The graveyard of formats I tried
Before writing one more line of code, let me explain why none of the existing options worked.
.env
Fine for flat key=value, useless the moment you need a nested object or an array. I ended up writing things like:
UPSTREAM_0_HOST=a.example
UPSTREAM_0_PORT=1080
UPSTREAM_0_WEIGHT=0.7
UPSTREAM_1_HOST=b.example
UPSTREAM_1_PORT=1080
UPSTREAM_1_WEIGHT=0.3
It's not even configuration — it's a hand-rolled index encoding. Adding a third upstream means inventing a new convention every time.
INI / TOML
Sections help, but TOML's [[array.of.tables]] syntax for arrays of tables always made me pause and re-read the docs. Inline tables can't span multiple lines. Every time I thought "this should be simple" it wasn't.
[[upstreams]]
host = "a.example"
port = 1080
weight = 0.7
[[upstreams]]
host = "b.example"
port = 1080
weight = 0.3
TOML is great for Cargo.toml-style configs where you know the schema and the structure is mostly flat. For hand-edited configs with arbitrary nesting, it always felt like I was working around the syntax instead of with it.
JSON
JSON's data model is exactly what I want. Scalars, arrays, objects, null, booleans. Composable. Unambiguous. But typing it by hand?
{
"port": 20082,
"log_level": "info",
"upstreams": [
{
"host": "a.example",
"port": 1080,
"weight": 0.7
},
{
"host": "b.example",
"port": 1080,
"weight": 0.3
}
]
}
Quotes around every key. Quotes around every string. Commas after every line. Trailing comma equals parse error. Forget a comma anywhere and the error message is on the wrong line. I was spending more time on punctuation than on config values.
JSON5
Better — relaxed quoting, trailing commas allowed, comments. But strings with special characters still need quoting, and in most tooling commas are still mandatory between items. It softens the pain without removing it.
YAML
I genuinely tried YAML. Multiple times. But I would constantly lose track of where I was in the indentation. A misaligned space silently changes the structure. I'd paste a block, the indent shifts, and suddenly my array is a string. I don't have the spatial reasoning for YAML, apparently — and apparently neither does half the industry, given how often I see YAML horror stories.
The Norway problem (country: NO parsed as false), the sexagesimal floats, the implicit type system that makes 123 an int but 123.0.0 a string — YAML's flexibility is its own footgun.
So what is Ktav?
Take JSON's data model. Strip the ceremony.

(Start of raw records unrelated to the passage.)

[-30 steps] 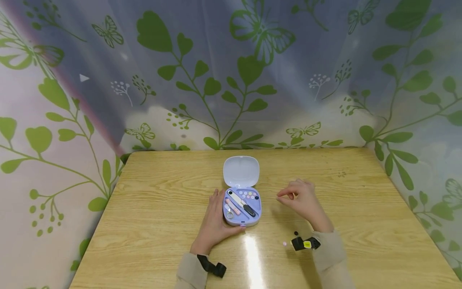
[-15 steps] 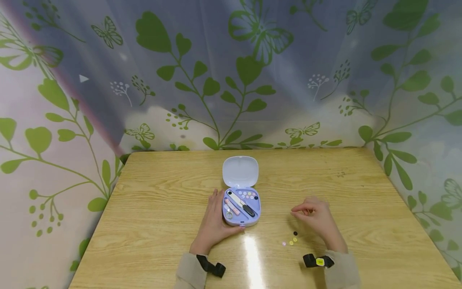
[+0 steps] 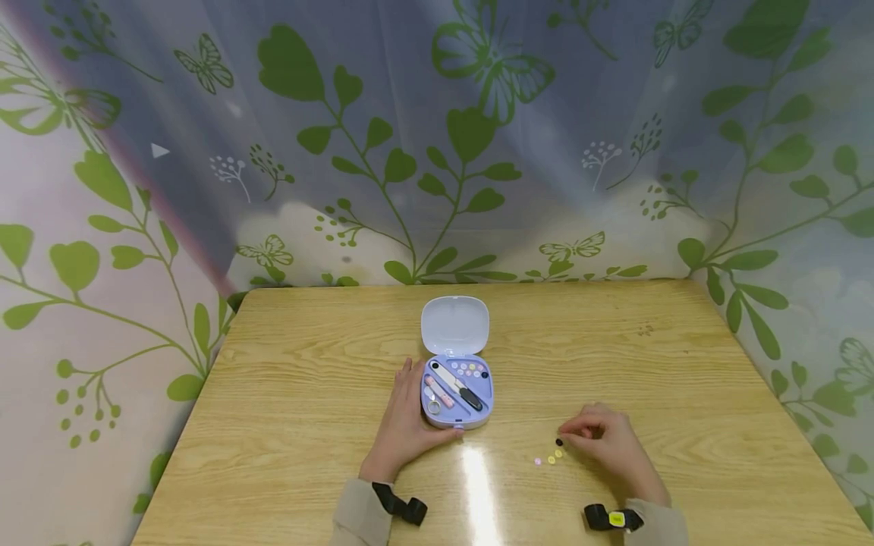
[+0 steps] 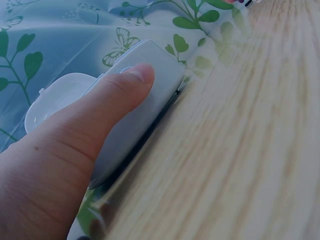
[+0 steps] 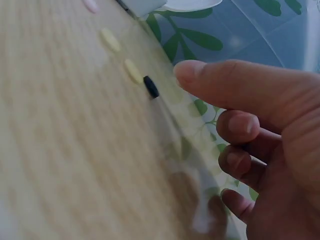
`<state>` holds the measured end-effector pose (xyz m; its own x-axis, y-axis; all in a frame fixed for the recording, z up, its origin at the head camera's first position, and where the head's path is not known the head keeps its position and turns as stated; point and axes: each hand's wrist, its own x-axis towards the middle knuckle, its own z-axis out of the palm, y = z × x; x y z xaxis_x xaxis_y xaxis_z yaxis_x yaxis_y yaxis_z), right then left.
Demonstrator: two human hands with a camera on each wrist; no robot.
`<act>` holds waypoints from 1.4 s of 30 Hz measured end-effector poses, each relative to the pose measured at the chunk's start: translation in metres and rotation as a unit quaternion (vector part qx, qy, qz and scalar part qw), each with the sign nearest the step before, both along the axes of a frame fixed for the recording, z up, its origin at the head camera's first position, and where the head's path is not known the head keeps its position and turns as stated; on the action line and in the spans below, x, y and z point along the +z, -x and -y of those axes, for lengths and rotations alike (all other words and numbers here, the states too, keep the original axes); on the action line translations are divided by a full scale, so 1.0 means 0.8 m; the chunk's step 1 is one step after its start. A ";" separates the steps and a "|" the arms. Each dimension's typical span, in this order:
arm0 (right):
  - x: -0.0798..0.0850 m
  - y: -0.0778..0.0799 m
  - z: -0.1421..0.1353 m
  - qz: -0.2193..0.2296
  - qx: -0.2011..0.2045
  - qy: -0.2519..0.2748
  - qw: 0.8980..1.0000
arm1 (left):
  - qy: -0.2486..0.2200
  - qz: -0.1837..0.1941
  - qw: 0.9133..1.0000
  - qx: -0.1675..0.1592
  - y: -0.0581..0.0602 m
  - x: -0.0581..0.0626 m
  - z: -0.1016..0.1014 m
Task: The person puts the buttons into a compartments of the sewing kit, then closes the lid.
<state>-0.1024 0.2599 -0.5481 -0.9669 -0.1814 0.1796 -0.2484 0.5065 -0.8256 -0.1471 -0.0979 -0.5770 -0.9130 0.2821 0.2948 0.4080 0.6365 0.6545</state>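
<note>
My left hand [image 3: 403, 432] holds the lilac sewing kit box [image 3: 487, 413] at its near left corner. Its fingers lie along the left side, and in the left wrist view the thumb presses the box's front wall [image 4: 145, 100]. My right hand [image 3: 608, 447] hovers low on the right, thumb and index finger close beside a black button [image 5: 150, 86] on the table. Nothing shows between those fingertips; the other fingers are loosely curled. Two yellow buttons [image 5: 110, 40] and a pink button [image 3: 537, 461] lie in a line near the black one.
The box's white lid [image 3: 455, 326] stands raised at the back. Inside are black-handled snips [image 3: 470, 396], a pink-and-white stick [image 3: 439, 391], a small metal ring [image 3: 434, 407] and several buttons [image 3: 468, 368]. A patterned curtain rises behind the wooden table [image 3: 307, 364].
My right hand has moved away from the box, to the right and nearer, down to the black button. The left hand and box stay put.
</note>
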 end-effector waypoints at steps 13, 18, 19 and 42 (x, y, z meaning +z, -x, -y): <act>-0.027 -0.005 -0.009 -0.040 0.029 0.011 0.999 | -0.003 -0.010 1.000 -0.002 -0.001 -0.001 -0.001; -0.026 -0.009 -0.004 -0.050 0.001 -0.012 0.999 | -0.006 -0.006 1.000 -0.004 -0.002 0.000 0.000; -0.026 -0.010 -0.003 -0.057 -0.003 -0.015 0.998 | -0.006 -0.004 1.000 -0.003 -0.003 0.001 0.000; -0.032 -0.005 -0.001 -0.088 -0.025 -0.015 0.996 | -0.002 0.001 1.000 -0.001 0.000 0.002 0.000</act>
<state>-0.0982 0.2609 -0.5740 -0.9288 -0.1418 0.3424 -0.3620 0.5451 -0.7562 -0.1472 -0.0979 -0.5753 -0.9133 0.2820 0.2937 0.4072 0.6332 0.6582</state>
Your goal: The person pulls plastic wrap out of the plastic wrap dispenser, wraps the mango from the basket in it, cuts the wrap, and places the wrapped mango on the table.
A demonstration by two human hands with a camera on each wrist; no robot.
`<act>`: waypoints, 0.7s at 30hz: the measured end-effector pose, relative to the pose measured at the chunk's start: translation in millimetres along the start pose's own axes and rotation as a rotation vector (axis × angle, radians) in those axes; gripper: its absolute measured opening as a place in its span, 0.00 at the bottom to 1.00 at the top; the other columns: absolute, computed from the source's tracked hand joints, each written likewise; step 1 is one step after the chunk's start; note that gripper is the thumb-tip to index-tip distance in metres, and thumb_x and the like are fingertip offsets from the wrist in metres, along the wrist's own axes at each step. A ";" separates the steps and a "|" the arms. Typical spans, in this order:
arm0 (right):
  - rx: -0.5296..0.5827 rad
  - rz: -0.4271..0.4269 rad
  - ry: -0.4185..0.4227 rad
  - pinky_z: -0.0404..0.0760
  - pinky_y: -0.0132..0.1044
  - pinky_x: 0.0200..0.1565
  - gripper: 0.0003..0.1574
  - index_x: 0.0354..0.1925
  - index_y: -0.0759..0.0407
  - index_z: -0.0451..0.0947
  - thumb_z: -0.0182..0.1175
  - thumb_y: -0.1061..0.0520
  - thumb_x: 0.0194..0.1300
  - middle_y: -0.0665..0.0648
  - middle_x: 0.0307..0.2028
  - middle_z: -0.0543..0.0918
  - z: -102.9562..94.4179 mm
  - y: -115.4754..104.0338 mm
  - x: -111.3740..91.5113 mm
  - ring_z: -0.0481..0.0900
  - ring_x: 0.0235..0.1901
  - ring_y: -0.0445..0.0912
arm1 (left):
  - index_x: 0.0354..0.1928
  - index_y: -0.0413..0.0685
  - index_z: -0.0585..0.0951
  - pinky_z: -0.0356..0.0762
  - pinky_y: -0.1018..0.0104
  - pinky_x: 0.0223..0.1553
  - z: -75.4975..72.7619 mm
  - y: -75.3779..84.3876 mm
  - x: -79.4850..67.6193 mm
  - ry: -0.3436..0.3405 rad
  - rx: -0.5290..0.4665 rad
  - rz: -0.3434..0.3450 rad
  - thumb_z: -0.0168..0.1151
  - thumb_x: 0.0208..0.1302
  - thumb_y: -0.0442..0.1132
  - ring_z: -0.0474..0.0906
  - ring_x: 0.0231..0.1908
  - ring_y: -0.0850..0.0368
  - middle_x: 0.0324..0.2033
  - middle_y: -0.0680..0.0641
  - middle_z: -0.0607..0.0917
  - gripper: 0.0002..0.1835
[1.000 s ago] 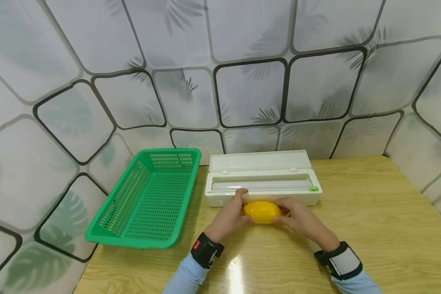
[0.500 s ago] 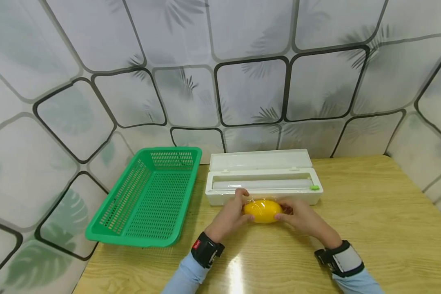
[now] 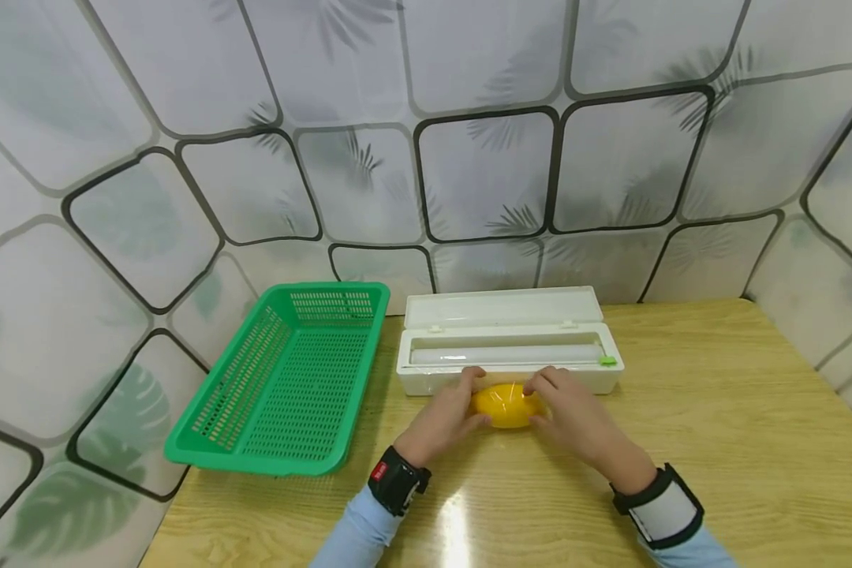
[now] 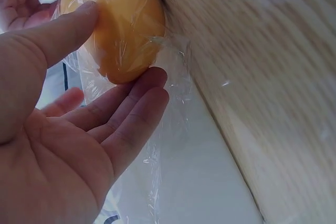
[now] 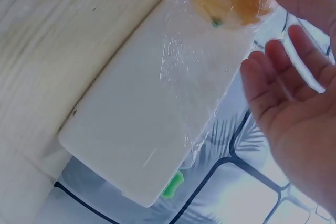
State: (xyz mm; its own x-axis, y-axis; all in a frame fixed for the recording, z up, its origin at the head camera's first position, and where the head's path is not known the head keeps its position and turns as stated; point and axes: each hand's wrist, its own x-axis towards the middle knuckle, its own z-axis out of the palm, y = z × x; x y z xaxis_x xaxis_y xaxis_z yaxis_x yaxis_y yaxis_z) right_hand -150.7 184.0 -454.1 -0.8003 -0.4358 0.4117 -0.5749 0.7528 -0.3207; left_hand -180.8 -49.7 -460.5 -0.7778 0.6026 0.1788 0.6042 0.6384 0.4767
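Note:
A smooth yellow oval fruit [image 3: 506, 406], like a mango, lies between my hands, close against the front of an open white cling film dispenser [image 3: 417, 384]. Clear film [image 4: 179, 72] covers it and hangs creased around it in the left wrist view. My left hand [image 3: 440, 422] holds the fruit's left end, thumb on one side and fingertips at the other. At the right end my right hand [image 3: 582, 422] has its fingers over the far side and its thumb on the near side. The right wrist view shows a green spot [image 5: 216, 22] on the fruit under the film.
The dispenser's lid [image 3: 500, 310] is raised toward the wall, with a white film roll [image 3: 504, 355] inside and a green slider [image 3: 607, 361] at its right end. A green plastic basket [image 3: 177, 451] stands on the left of the wooden table [image 3: 717, 426].
My right hand has shifted up and over the fruit's right end, its fingers now showing on top. The left hand and the fruit stay nearly in place.

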 end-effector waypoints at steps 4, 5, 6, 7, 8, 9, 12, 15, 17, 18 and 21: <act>-0.029 -0.098 0.015 0.79 0.50 0.52 0.29 0.45 0.61 0.78 0.78 0.68 0.44 0.58 0.48 0.80 4.5 -0.3 -1.8 0.78 0.48 0.54 | 0.64 0.42 0.60 0.79 0.68 0.45 0.1 1.8 1.3 0.004 -0.013 -0.015 0.69 0.63 0.40 0.81 0.42 0.55 0.44 0.42 0.84 0.34; -0.025 -0.095 0.008 0.79 0.51 0.53 0.30 0.47 0.62 0.78 0.78 0.68 0.45 0.59 0.49 0.80 5.3 0.0 -2.7 0.78 0.49 0.55 | 0.64 0.42 0.60 0.79 0.67 0.45 0.0 2.5 1.6 0.006 -0.011 -0.017 0.69 0.63 0.40 0.81 0.42 0.55 0.44 0.42 0.85 0.34; -0.023 -0.085 -0.003 0.78 0.52 0.54 0.31 0.49 0.63 0.78 0.77 0.68 0.45 0.60 0.51 0.80 5.9 0.6 -3.6 0.78 0.51 0.56 | 0.64 0.42 0.60 0.79 0.67 0.46 0.3 2.8 1.8 0.007 -0.006 -0.019 0.69 0.63 0.40 0.81 0.43 0.55 0.44 0.42 0.85 0.34; -0.019 -0.070 -0.015 0.78 0.52 0.55 0.31 0.51 0.64 0.77 0.77 0.68 0.47 0.62 0.52 0.79 6.2 1.0 -4.6 0.78 0.52 0.57 | 0.63 0.42 0.60 0.79 0.66 0.47 0.6 3.3 1.8 0.006 -0.005 -0.022 0.69 0.63 0.40 0.81 0.43 0.54 0.45 0.42 0.85 0.34; -0.016 -0.055 -0.027 0.78 0.53 0.55 0.32 0.52 0.66 0.77 0.76 0.68 0.48 0.63 0.53 0.79 6.6 1.6 -5.4 0.77 0.53 0.58 | 0.63 0.42 0.60 0.79 0.66 0.47 0.7 3.7 2.1 0.005 -0.003 -0.022 0.69 0.64 0.40 0.82 0.44 0.54 0.45 0.42 0.85 0.33; -0.014 -0.039 -0.040 0.77 0.53 0.56 0.33 0.54 0.67 0.76 0.76 0.68 0.49 0.64 0.54 0.78 6.7 2.0 -5.9 0.77 0.54 0.58 | 0.63 0.42 0.60 0.79 0.65 0.48 0.8 4.1 2.3 0.004 0.000 -0.021 0.69 0.64 0.40 0.82 0.45 0.53 0.46 0.41 0.85 0.33; -0.005 -0.007 -0.061 0.76 0.54 0.57 0.35 0.56 0.68 0.75 0.75 0.67 0.50 0.65 0.56 0.77 7.3 3.2 -6.4 0.76 0.56 0.60 | 0.62 0.42 0.61 0.79 0.63 0.51 1.6 3.7 3.1 0.003 0.017 -0.005 0.68 0.64 0.39 0.81 0.48 0.52 0.49 0.40 0.84 0.32; 0.014 0.012 -0.068 0.76 0.54 0.58 0.36 0.57 0.69 0.75 0.76 0.67 0.49 0.66 0.56 0.77 7.9 3.7 -6.0 0.76 0.56 0.60 | 0.61 0.41 0.63 0.79 0.63 0.52 2.3 3.4 3.5 0.021 0.052 0.038 0.68 0.64 0.39 0.81 0.48 0.51 0.49 0.39 0.83 0.30; 0.023 0.021 -0.071 0.76 0.54 0.58 0.37 0.57 0.69 0.74 0.76 0.68 0.48 0.66 0.57 0.77 8.4 3.7 -5.5 0.76 0.57 0.60 | 0.59 0.41 0.65 0.80 0.62 0.50 2.8 4.3 2.6 0.044 0.105 0.048 0.69 0.63 0.40 0.82 0.46 0.51 0.48 0.40 0.84 0.29; 0.027 0.024 -0.073 0.76 0.54 0.58 0.38 0.57 0.69 0.74 0.76 0.68 0.48 0.66 0.57 0.77 8.6 3.6 -5.3 0.76 0.57 0.60 | 0.58 0.41 0.65 0.81 0.63 0.47 3.0 5.5 1.6 0.056 0.144 0.041 0.70 0.62 0.41 0.82 0.45 0.51 0.47 0.40 0.84 0.29; 0.033 0.024 -0.071 0.75 0.54 0.58 0.37 0.56 0.69 0.74 0.76 0.69 0.47 0.66 0.56 0.77 9.2 2.9 -4.3 0.76 0.56 0.60 | 0.58 0.43 0.68 0.82 0.63 0.35 2.1 12.5 -2.2 0.105 0.272 -0.016 0.72 0.61 0.44 0.82 0.41 0.50 0.43 0.42 0.83 0.30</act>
State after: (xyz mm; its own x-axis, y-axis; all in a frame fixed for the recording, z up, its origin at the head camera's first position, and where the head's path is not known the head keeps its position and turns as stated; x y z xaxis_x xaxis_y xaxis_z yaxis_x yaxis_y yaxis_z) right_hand -150.5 183.4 -464.6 -0.8233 -0.4523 0.3428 -0.5597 0.7472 -0.3584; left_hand -171.2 -42.0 -456.8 -0.7929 0.5473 0.2680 0.6047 0.7612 0.2345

## A SOCKS5 rotator config.
port: 20082
log_level: info
debug: true
upstreams: [
{
host: a.example
port: 1080
weight: 0.7
}
{
host: b.example
port: 1080
weight: 0.3
}
]
## '::' forces a literal string — "true" stays a String, not a Bool.
feature_flag:: true
zip_code:: 00544
## Multiline strings — leading indent is auto-trimmed.
motd: (
Welcome to the node.
Please behave.
)
That's it. No quotes around keys. No quotes around strings. No commas between items. No indentation-sensitivity (the indent above is cosmetic; the parser ignores it). Bare numbers auto-type as Integer or Float; true/false/null are keywords; everything else is a String, verbatim.
The data model is exactly JSON's. Anything you can express in JSON, you can express in Ktav. The reverse is also true — you can roundtrip JSON ⇄ Ktav cleanly.
Design decisions worth explaining
Every absent feature is a decision. Here's why the format looks the way it does.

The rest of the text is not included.